• Mamadou Tandja : Djermakoye, un ami qui vous veut du bien

    On n’est jamais trahi que par les siens, mais on n’est jamais sauvé non plus que par les siens. Depuis des mois, on voyait Mamadou Tandja venir : il allait replâtrer la constitution pour rester dans son fauteuil bien que cette même loi fondamentale circonscrive toute destinée présidentielle à deux mandats. Sous le couvert de terminer certains grands chantiers auxquels il attache du prix, le chef de l’Etat nigérien ne veut donc pas partir en décembre 2009 au terme de son second et dernier bail.

    Mais les députés, y compris certains de son propre camp, regimbent à lui donner ce quitus, les syndicats tapent le pavé, et les opposants disent haro à la volonté de confiscation du pouvoir. L’ex-aide de camp de Seyni Kountché n’en a cure, il a trouvé la parade : il abandonnera l’actuelle constitution pour une autre, et bonjour la VIe République, grâce à un... référendum à venir. D’où la montée en puissance de la réprobation de ceux-là même qui l’ont aidé à parvenir au pouvoir et de certains dont des années de compagnonnage ont forgé des liens d’amitié avec lui. Parmi ceux-ci, Mahamane Ousmane de la CDS et actuel occupant du perchoir.

    Ancien président de la République et souvent allié inattendu de Tandja à telle enseigne que certains l’accusent de jouer parfois un jeu trouble, le président de l’Assemblée nationale a pris ses distances avec le chef de l’Etat par rapport à cette pantalonnade qui se profile. Nul besoin de dire non plus que son ex-Premier ministre, Hama Amadou, qu’il a envoyé séjourner 10 mois à la prison de haute sécurité de Koutoukalé, est devenu un farouche opposant, et Tandja n’ignore pas que sans ses tours de passe-passe, Hama plus a beaucoup de chance de lui succéder.

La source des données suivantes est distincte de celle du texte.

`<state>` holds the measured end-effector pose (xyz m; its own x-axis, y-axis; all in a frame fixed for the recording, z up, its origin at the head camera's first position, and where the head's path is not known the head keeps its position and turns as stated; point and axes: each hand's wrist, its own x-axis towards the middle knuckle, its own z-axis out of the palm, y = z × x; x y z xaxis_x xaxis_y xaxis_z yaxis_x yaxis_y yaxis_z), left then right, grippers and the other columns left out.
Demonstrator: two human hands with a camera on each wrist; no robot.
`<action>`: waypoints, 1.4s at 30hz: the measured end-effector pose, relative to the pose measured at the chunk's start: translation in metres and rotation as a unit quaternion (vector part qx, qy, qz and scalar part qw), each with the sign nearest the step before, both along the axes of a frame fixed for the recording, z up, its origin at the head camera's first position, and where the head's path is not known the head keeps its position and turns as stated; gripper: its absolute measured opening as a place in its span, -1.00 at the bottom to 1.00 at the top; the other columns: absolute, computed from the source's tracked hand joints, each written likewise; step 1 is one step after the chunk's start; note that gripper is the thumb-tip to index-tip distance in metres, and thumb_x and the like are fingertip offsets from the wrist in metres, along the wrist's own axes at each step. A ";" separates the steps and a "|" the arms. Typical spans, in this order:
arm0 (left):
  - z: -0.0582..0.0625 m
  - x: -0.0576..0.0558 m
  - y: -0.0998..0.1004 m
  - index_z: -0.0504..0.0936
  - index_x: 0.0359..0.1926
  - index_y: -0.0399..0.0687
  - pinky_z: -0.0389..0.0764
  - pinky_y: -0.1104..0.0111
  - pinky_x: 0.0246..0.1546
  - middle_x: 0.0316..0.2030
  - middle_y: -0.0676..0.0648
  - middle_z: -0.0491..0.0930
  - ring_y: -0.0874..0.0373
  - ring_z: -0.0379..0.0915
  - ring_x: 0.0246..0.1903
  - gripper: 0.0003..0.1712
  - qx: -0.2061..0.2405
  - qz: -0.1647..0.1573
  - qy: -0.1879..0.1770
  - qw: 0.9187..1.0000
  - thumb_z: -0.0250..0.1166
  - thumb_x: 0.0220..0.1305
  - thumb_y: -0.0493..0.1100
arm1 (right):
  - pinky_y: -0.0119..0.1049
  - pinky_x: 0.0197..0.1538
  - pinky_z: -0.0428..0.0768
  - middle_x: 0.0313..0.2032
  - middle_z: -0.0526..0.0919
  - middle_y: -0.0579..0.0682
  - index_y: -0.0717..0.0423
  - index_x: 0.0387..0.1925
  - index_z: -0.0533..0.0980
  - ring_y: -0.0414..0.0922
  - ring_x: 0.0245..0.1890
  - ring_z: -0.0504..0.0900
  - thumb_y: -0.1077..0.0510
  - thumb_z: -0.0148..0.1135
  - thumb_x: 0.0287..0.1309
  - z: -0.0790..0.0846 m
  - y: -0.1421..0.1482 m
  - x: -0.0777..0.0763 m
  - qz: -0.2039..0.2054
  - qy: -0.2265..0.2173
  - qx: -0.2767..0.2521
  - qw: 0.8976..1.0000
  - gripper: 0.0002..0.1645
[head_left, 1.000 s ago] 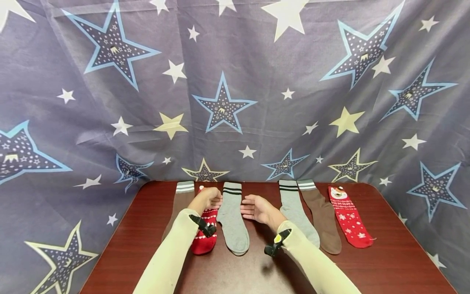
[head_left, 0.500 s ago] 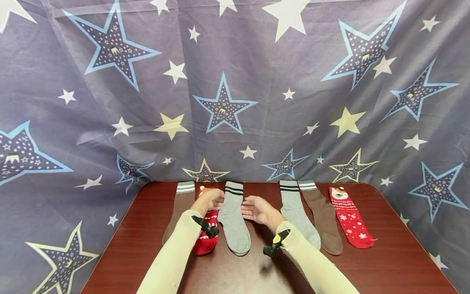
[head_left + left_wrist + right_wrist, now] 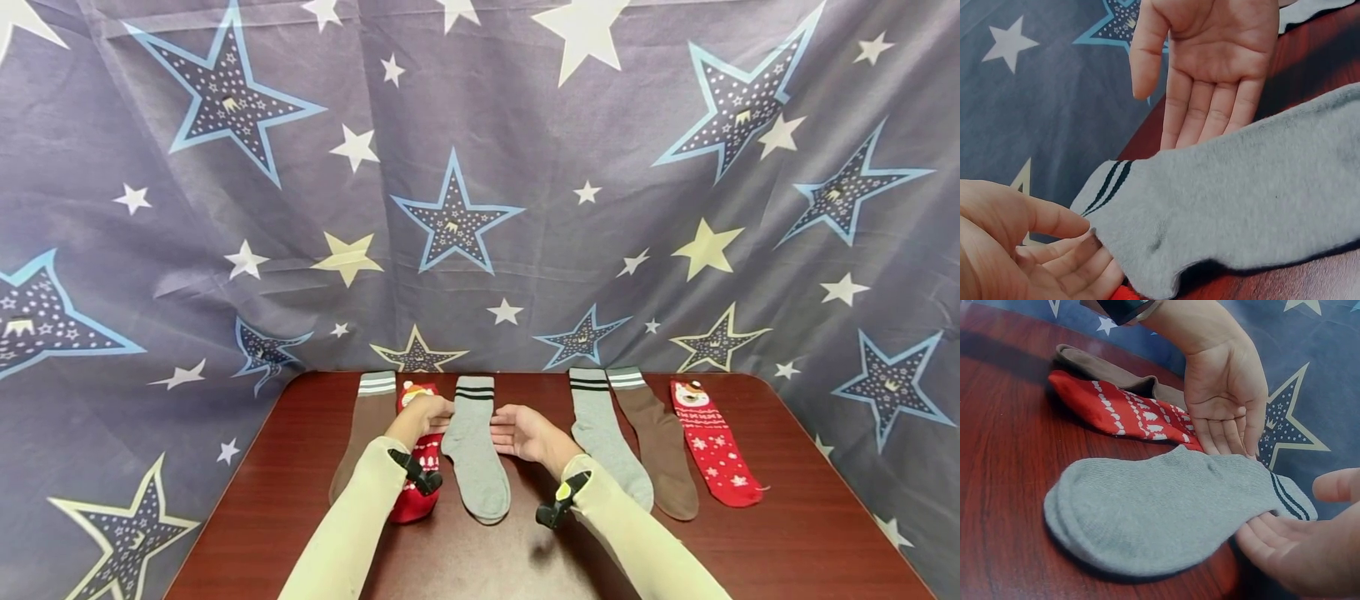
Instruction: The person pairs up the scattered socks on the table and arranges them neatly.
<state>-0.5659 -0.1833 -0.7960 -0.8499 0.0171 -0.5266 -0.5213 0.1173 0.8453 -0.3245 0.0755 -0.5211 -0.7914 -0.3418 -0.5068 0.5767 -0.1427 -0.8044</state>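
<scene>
A grey sock (image 3: 477,471) with two black cuff stripes lies between my two hands at mid-table. From its left side my left hand (image 3: 426,417) slips its straight fingers beneath the sock's edge near the cuff. In the left wrist view, that hand's thumb comes right up to the edge. My right hand (image 3: 527,435) faces it palm inward, its straight fingers tucked under the opposite edge and the thumb apart from the cloth. Both sets of fingertips are hidden by the grey sock. Partly behind my left wrist is a red patterned sock (image 3: 415,506).
Left of the red sock lies a brown sock (image 3: 372,425). To the right, another grey sock (image 3: 611,446), a brown sock (image 3: 667,458) and a red snowflake sock (image 3: 716,450) lie in a row. A starry cloth (image 3: 480,308) hangs behind the dark red table (image 3: 810,542).
The grey sock's cuff has come slightly toward me, with my left hand also a little lower. More of the red sock's cuff shows. My right hand stays nearly in place.
</scene>
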 end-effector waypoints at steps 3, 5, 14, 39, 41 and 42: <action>0.012 0.009 -0.003 0.73 0.04 -0.16 0.78 0.10 -0.15 -0.08 -0.22 0.76 -0.07 0.76 -0.19 -0.63 0.011 -0.005 0.000 1.000 0.42 0.18 -0.24 | 0.03 0.55 0.27 0.39 0.31 0.41 0.49 0.41 0.17 0.12 0.32 0.40 0.11 -0.21 0.49 0.000 -0.001 0.001 -0.004 -0.002 0.001 1.000 -0.34; 0.030 0.022 -0.003 0.74 0.04 -0.15 0.78 0.12 -0.13 -0.09 -0.20 0.77 -0.05 0.76 -0.18 -0.65 0.017 -0.013 -0.004 1.000 0.40 0.21 -0.24 | 0.03 0.54 0.29 0.34 0.37 0.38 0.48 0.40 0.20 0.11 0.27 0.43 0.11 -0.21 0.48 0.000 -0.001 0.001 -0.007 -0.001 0.001 1.000 -0.36; 0.122 0.090 0.008 0.73 -0.02 -0.23 0.77 0.25 -0.09 -0.09 -0.21 0.76 -0.01 0.75 -0.16 -0.75 0.011 -0.050 -0.001 0.999 0.32 0.32 -0.24 | -0.14 0.23 0.51 -0.08 0.56 0.09 0.28 0.15 0.34 -0.08 -0.06 0.57 0.12 -0.17 0.46 -0.002 -0.003 0.002 0.013 -0.001 -0.006 1.000 -0.60; 0.126 0.089 0.022 0.70 -0.21 -0.16 0.76 0.30 -0.34 -0.33 -0.09 0.70 0.11 0.67 -0.39 -0.73 -0.060 -0.013 -0.005 0.998 0.53 0.03 -0.25 | -0.27 -0.02 0.66 -0.23 0.63 0.07 0.36 -0.05 0.54 -0.12 -0.30 0.62 0.27 0.16 0.35 0.001 -0.006 0.009 0.048 0.008 0.138 0.989 -0.77; 0.143 0.102 0.023 0.70 -0.25 -0.20 0.76 0.32 -0.38 -0.36 -0.11 0.69 0.11 0.68 -0.42 -0.75 -0.053 -0.013 0.003 0.999 0.54 0.02 -0.27 | -0.33 -0.13 0.67 -0.30 0.65 0.02 0.32 -0.11 0.56 -0.14 -0.36 0.61 0.28 0.21 0.31 0.004 -0.005 0.012 0.058 0.006 0.157 0.986 -0.82; 0.148 0.107 0.025 0.69 -0.17 -0.25 0.78 0.30 -0.29 -0.28 -0.16 0.71 0.08 0.70 -0.36 -0.72 -0.056 -0.010 0.004 0.998 0.51 0.06 -0.28 | -0.34 -0.15 0.68 -0.33 0.65 0.00 0.31 -0.14 0.57 -0.15 -0.37 0.61 0.29 0.23 0.29 0.005 -0.005 0.013 0.061 0.008 0.165 0.984 -0.85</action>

    Par ailleurs, ils sont nombreux aujourd’hui au sein du MNSD-Nassara à ne plus comprendre l’attitude de Tandja, et du coup, le parti présidentiel est divisé entre pro-Hama et pro-Tandja. Pour ce qui est de Mamadou Issoufou du PNDS, éternel opposant, les contorsions de Tandja pour rester au pouvoir ne peuvent que lui donner des arguments supplémentaires pour combattre celui qui l’a coiffé au poteau à la présidentielle.

    Cependant la palme de l’anti-Tandja ces derniers temps revient à Moumouni Djermakoye Adamou, le président de la Haute Cour de justice, qui a eu un langage dur mais courtois sur ce projet politique de son « ami et frère d’armes ». A son cadet dans la grande muette, lui était lieutenant quand Tandja était sergent-chef, il est à l’aise pour parler. Et s’il semble lui avoir pardonné « la loi des 3 » (1), Djermakoye est allergique à ce tronçonnage constitutionnel.

    Il l’a fait savoir à « son pays » (2) à plusieurs reprises et estime qu’un passage de force de Tandja rendra le Niger ingouvernable. Cette situation du Niger appelle d’ailleurs à quelques lectures dignes d’intérêt : les fondements de la démocratie sont bien ancrés dans ce pays, sans doute la rançon de l’instabilité chronique qu’il a connue, avec notamment l’expérience des putschs et du « wankage ». Un contexte qui a permis, on oublie souvent de le souligner, la rotation politique. Avec des hommes politiques qui ont les moyens et qui ne se laissent pas faire même face au président.

    Contrairement au Burkina Faso où l’immobilisme du personnel politique est la règle, avec quelques personnes qui font des rushs (va et vient), au Niger ça bouge. Au Faso, depuis plus de 30 ans, le pays est dirigé par la classe CDR, pour parler comme sous la révolution. Ce n’est pas pour prôner l’instabilité, mais le renouvellement de la classe dirigeante est toujours un signe de vitalité d’une démocratie.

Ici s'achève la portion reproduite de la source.